Eso es lo que pasa en la cotidianidad de muchos adolescentes, quienes dan con un “Hada de la oscuridad”, como aparece en el libro, que les ofrece una mejor vida al entrar al consumo de drogas, hacerlos ver más fuertes, que todo lo pueden, pero que es una puerta para que todo empeore. En ese relato, “quiero explicarles a los jóvenes que eso es una mentira, que las drogas son un engaño y puede acabar con sus vidas y dejar heridas no solo físicas sino emocionales”.

En los casos que acompaña desde la Asociación Afecto en contra del maltrato infantil, a la cual pertenece, María Victoria Zambrano ha sido testigo de esos casos de consumo, de violación y maltrato que solo se sanan con un adecuado proceso. “En cada caso que acompaño veo el dolor de las personas, eso me parte en mil pedazos, pero descubrí que, a través de las palabras, el teatro y el derecho puedo contribuir para que las personas puedan prevenir estos casos, denunciarlos o sanarlos”.

Entre las estrategias para lograrlo realiza teatro para niños, da conferencias y representa a las víctimas. Las temáticas van desde el amor propio, la culpabilidad, el autocuidado y la construcción de esos entornos seguros en cada familia. En la gran mayoría de los casos los agresores están en casa, pero mínimo debe haber una persona que vele por la protección de los niños por eso: el diálogo, la confianza y el amor son los pilares para que tanto niños como mujeres puedan expresar con tranquilidad lo que les pasa y buscar ayuda.

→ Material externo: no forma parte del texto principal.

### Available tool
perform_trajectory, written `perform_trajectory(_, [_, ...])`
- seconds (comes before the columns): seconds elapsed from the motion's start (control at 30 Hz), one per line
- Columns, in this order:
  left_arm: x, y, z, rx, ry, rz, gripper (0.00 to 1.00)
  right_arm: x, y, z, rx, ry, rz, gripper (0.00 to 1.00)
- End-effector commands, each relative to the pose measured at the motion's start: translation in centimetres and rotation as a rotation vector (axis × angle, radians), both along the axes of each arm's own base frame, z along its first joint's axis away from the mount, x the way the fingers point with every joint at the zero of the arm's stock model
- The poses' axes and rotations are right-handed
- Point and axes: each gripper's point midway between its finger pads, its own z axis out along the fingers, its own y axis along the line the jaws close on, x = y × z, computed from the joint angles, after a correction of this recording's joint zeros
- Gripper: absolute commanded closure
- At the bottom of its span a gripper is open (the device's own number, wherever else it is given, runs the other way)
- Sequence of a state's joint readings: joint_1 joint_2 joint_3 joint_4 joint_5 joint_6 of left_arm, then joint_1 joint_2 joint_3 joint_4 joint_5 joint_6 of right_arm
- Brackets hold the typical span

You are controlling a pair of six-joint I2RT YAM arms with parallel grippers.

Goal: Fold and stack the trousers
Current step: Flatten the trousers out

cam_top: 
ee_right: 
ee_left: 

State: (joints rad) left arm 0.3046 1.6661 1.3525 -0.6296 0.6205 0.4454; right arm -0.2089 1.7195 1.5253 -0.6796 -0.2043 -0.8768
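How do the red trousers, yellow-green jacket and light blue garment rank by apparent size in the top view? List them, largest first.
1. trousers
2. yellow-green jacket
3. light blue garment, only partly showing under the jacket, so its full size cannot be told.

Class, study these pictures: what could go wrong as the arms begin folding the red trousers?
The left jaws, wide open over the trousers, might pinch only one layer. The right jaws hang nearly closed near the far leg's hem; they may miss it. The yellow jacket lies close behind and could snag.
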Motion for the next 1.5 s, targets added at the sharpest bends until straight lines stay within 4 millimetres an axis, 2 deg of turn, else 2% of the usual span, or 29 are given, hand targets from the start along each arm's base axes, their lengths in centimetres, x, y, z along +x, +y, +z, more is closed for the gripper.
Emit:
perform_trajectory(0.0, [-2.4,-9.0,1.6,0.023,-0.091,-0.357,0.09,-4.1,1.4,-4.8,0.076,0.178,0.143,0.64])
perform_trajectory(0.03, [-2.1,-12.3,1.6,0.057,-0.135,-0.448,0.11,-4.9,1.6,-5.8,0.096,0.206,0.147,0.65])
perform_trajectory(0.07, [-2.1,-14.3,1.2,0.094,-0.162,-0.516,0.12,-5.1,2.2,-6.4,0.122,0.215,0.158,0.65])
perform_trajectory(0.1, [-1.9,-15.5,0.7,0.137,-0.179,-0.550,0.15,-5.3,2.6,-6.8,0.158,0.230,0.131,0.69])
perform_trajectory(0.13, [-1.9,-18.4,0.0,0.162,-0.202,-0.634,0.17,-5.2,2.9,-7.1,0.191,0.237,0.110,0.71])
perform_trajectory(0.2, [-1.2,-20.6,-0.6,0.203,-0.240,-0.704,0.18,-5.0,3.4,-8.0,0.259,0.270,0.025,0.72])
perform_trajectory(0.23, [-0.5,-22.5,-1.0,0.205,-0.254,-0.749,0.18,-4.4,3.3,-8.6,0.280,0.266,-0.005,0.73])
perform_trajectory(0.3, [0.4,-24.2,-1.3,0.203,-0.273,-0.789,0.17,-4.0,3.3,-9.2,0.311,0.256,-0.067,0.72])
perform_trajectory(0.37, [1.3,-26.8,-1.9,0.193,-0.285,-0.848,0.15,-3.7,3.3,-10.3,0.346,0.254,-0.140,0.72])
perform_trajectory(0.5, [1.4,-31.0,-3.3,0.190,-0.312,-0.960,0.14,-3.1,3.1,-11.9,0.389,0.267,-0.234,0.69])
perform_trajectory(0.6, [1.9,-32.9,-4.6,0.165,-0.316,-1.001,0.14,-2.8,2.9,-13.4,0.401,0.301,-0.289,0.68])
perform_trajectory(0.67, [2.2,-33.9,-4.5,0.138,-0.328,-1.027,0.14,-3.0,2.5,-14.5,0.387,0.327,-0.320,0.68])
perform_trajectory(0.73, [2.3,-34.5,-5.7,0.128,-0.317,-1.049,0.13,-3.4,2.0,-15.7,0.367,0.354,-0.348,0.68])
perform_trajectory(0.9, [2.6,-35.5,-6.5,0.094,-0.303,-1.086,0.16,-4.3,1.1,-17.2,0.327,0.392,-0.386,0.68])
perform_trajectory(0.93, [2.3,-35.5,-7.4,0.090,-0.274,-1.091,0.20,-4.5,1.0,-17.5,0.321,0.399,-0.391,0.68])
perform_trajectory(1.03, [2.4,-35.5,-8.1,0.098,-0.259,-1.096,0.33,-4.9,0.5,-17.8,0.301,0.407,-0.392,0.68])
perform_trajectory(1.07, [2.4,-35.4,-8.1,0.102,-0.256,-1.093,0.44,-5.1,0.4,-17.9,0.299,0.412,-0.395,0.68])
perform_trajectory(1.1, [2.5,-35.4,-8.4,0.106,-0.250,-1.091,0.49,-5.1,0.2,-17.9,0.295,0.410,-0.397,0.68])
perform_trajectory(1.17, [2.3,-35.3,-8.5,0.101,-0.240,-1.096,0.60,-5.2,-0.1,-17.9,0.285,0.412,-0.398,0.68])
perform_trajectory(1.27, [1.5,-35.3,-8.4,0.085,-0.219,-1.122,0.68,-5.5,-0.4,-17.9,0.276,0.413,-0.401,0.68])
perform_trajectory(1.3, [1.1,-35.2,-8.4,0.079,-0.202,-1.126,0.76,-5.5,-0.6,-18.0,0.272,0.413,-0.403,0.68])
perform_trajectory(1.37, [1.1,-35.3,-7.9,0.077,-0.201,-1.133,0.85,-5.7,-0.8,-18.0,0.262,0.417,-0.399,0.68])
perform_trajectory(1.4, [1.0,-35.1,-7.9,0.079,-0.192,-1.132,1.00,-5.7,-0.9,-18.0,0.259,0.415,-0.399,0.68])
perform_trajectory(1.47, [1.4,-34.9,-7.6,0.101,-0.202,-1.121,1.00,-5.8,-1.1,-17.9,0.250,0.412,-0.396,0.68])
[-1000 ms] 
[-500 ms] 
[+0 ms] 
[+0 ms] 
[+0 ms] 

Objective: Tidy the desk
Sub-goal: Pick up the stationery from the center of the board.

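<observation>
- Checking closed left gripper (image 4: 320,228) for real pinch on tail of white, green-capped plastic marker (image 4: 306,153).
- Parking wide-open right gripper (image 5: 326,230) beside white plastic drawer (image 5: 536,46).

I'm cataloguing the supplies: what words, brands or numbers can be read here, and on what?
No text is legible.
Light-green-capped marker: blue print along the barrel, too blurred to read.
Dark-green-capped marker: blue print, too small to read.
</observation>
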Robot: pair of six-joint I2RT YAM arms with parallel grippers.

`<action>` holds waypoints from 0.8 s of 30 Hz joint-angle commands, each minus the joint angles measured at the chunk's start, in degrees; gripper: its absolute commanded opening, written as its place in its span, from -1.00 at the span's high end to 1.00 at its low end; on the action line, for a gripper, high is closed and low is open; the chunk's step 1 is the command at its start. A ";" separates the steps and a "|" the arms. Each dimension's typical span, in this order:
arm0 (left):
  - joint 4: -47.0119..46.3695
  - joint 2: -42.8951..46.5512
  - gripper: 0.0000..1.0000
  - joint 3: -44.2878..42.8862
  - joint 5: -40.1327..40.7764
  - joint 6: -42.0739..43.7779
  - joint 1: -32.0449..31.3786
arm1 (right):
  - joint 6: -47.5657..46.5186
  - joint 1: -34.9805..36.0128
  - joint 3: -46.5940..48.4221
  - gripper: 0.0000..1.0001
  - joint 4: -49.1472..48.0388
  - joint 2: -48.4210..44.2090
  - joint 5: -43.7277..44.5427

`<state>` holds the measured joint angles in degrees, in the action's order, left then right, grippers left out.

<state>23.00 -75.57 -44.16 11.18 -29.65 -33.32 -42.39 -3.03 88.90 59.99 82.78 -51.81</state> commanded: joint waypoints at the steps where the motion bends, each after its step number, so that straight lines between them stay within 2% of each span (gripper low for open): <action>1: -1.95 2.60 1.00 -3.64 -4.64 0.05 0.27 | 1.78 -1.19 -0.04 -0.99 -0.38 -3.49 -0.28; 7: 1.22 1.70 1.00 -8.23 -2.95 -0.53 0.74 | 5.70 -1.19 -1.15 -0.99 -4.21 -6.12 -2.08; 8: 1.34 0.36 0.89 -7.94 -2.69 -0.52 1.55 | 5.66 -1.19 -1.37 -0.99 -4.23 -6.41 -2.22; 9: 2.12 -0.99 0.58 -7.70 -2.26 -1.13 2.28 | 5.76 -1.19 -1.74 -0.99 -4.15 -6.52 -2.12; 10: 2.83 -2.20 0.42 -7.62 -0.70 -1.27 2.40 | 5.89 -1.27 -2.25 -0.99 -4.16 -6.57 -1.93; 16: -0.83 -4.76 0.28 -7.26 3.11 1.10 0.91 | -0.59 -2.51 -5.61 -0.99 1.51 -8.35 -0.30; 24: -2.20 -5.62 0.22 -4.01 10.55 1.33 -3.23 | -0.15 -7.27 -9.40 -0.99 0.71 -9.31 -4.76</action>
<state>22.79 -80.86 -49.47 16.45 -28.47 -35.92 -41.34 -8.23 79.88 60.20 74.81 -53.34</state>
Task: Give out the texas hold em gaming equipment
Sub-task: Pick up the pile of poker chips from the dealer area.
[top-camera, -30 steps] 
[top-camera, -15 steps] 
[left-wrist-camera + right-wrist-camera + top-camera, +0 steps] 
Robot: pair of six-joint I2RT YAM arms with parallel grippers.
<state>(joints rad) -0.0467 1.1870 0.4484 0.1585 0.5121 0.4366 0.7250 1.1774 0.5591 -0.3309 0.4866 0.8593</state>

Porque el agresor siempre va a culpar a la víctima, hacerla sentir responsable de lo que pasa e invalidarla. Esto lo representa en uno de sus cuentos “La ardilla y el oso”. En el que habla de como muchas personas se pueden aprovechar de los niños, decirles que hay juegos que se deben mantener en secreto e incluso amenazarlos si llegan a decir algo y lo que hacen es abusar sexualmente de ellos.

Son cinco cuentos, con personajes que van desde los animales hasta seres humanos que viven diferentes situaciones de peligro, para alertar a los niños, jóvenes y padres de familia sobre estos temas. Además de los cuentos, hay una guía práctica para padres y cuidadores que pueden estar atentos si identifican algunas señales como alteración del apetito, cambios de humor, bajo rendimiento académico o el uso excesivo de medicamentos, por mencionar algunos, se debe buscar apoyo y ayuda profesional.

“Es importante que tengas presentes a las personas en las que confías y te protegen, la manera de cuidarte y lo significativo que es levantar la mano y pedir ayuda si te sientes solo, triste, preocupado, asustado, enfermo o si presientes que alguien o algo puede lastimarte. No guardes silencio ni te escondas; si hablas es más fácil encontrar una solución.”, concluye la escritora María Victoria Zambrano Ibarra, quien tiene la convicción de ayudar siempre a los que más lo necesitan. De acompañarlos a sanar su dolor y encontrar justicia.